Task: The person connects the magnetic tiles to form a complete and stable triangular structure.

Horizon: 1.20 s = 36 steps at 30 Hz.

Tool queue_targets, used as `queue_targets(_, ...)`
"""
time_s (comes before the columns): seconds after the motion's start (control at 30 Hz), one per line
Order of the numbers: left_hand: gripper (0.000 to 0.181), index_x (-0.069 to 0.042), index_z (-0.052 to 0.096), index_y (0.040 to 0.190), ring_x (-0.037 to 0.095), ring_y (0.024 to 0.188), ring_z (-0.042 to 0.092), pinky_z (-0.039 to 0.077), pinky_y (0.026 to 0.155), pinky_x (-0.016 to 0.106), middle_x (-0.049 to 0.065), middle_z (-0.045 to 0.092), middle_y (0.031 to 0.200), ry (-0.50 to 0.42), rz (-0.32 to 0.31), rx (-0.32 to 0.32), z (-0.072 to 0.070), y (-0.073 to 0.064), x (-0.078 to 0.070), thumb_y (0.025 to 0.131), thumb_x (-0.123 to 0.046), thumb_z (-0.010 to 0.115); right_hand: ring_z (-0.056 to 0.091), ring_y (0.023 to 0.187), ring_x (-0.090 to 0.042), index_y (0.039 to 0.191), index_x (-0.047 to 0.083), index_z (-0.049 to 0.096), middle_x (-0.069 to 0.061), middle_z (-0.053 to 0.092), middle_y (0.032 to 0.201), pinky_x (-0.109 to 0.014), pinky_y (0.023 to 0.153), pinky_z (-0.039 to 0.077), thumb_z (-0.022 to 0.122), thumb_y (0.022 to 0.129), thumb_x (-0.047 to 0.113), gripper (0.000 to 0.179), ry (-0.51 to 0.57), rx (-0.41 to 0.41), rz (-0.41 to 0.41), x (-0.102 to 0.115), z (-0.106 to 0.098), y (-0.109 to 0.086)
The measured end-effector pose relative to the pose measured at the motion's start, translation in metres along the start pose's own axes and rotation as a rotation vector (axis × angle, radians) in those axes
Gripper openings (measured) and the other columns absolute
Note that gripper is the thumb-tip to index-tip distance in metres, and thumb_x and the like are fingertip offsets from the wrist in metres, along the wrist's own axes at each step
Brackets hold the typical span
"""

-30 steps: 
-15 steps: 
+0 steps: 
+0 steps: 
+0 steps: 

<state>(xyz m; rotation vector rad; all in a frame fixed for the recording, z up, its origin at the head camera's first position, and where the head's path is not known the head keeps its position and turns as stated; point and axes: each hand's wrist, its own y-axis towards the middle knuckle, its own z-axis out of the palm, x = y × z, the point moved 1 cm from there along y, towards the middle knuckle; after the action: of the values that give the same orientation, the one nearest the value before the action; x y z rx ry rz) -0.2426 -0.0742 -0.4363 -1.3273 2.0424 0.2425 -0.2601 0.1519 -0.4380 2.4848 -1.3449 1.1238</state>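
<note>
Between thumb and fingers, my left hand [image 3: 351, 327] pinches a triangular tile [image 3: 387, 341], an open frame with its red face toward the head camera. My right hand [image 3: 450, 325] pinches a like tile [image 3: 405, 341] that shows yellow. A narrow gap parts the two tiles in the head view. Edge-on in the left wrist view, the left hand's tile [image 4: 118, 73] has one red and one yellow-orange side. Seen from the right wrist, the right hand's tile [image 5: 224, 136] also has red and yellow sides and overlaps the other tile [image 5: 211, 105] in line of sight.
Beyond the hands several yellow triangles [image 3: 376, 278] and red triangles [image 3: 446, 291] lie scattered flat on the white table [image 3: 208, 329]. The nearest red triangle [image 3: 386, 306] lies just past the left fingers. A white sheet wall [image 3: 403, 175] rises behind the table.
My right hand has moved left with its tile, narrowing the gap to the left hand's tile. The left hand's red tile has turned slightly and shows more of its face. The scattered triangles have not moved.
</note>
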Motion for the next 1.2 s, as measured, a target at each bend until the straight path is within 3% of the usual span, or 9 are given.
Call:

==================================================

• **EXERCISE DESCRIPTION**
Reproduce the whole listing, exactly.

• **ANSWER SECTION**
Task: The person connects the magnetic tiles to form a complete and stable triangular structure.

Horizon: 1.20 s = 36 steps at 30 Hz.

Tool queue_targets, used as `queue_targets(_, ...)`
"""
time_s (comes before the columns): seconds after the motion's start (control at 30 Hz), one per line
Order of the numbers: left_hand: gripper (0.000 to 0.181), index_x (-0.069 to 0.042), index_z (-0.052 to 0.096), index_y (0.040 to 0.190), ring_x (-0.037 to 0.095), ring_y (0.024 to 0.188), ring_z (-0.042 to 0.092), pinky_z (-0.039 to 0.077), pinky_y (0.026 to 0.155), pinky_x (-0.016 to 0.106), middle_x (-0.049 to 0.065), middle_z (-0.045 to 0.092), middle_y (0.031 to 0.200), ry (-0.50 to 0.42), rz (-0.32 to 0.31), rx (-0.32 to 0.32), z (-0.072 to 0.070), y (-0.073 to 0.064), x (-0.078 to 0.070), thumb_y (0.025 to 0.131), thumb_x (-0.123 to 0.046), thumb_z (-0.010 to 0.115); right_hand: ring_z (-0.056 to 0.091), ring_y (0.023 to 0.187), ring_x (-0.090 to 0.042), index_y (0.039 to 0.191), index_x (-0.047 to 0.083), index_z (-0.049 to 0.096), middle_x (-0.069 to 0.061), middle_z (-0.053 to 0.092), middle_y (0.032 to 0.201), pinky_x (-0.109 to 0.014), pinky_y (0.023 to 0.153), pinky_z (-0.039 to 0.077), thumb_z (-0.022 to 0.122), thumb_y (0.022 to 0.129), thumb_x (-0.047 to 0.113), gripper (0.000 to 0.179), ry (-0.51 to 0.57), rx (-0.41 to 0.41), rz (-0.41 to 0.41), x (-0.102 to 0.115), z (-0.106 to 0.098), y (-0.109 to 0.086)
The measured end-effector pose relative to the pose measured at the motion's start, translation in metres along the start pose's own axes and rotation as a rotation vector (axis × angle, radians) in those axes
Gripper openings (measured) and the other columns absolute
Note that gripper is the thumb-tip to index-tip distance in metres, and thumb_x and the like are fingertip offsets from the wrist in metres, along the wrist's own axes at each step
Brackets hold the typical span
"""

-30 steps: 
-15 steps: 
+0 steps: 
+0 steps: 
+0 steps: 

<state>(xyz m; rotation vector rad; all in a frame fixed for the recording, z up, its origin at the head camera's first position, and where the head's path is not known the head keeps its position and turns as stated; point and axes: each hand's wrist, its own y-axis towards the middle knuckle, its own z-axis out of the palm, x = y × z, the point moved 1 cm from there along y, towards the middle knuckle; after the action: of the values that give the same orientation, the one nearest the value before the action; x y z rx ry rz) -0.2426 -0.0742 -0.4363 -1.3273 2.0424 0.2425 -0.2601 0.1519 -0.4380 2.4848 -1.3449 1.1238</state>
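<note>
Between thumb and fingers, my left hand [image 3: 351, 327] pinches a triangular tile [image 3: 387, 341], an open frame with its red face toward the head camera. My right hand [image 3: 450, 325] pinches a like tile [image 3: 405, 341] that shows yellow. A narrow gap parts the two tiles in the head view. Edge-on in the left wrist view, the left hand's tile [image 4: 118, 73] has one red and one yellow-orange side. Seen from the right wrist, the right hand's tile [image 5: 224, 136] also has red and yellow sides and overlaps the other tile [image 5: 211, 105] in line of sight.
Beyond the hands several yellow triangles [image 3: 376, 278] and red triangles [image 3: 446, 291] lie scattered flat on the white table [image 3: 208, 329]. The nearest red triangle [image 3: 386, 306] lies just past the left fingers. A white sheet wall [image 3: 403, 175] rises behind the table.
My right hand has moved left with its tile, narrowing the gap to the left hand's tile. The left hand's red tile has turned slightly and shows more of its face. The scattered triangles have not moved.
</note>
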Motion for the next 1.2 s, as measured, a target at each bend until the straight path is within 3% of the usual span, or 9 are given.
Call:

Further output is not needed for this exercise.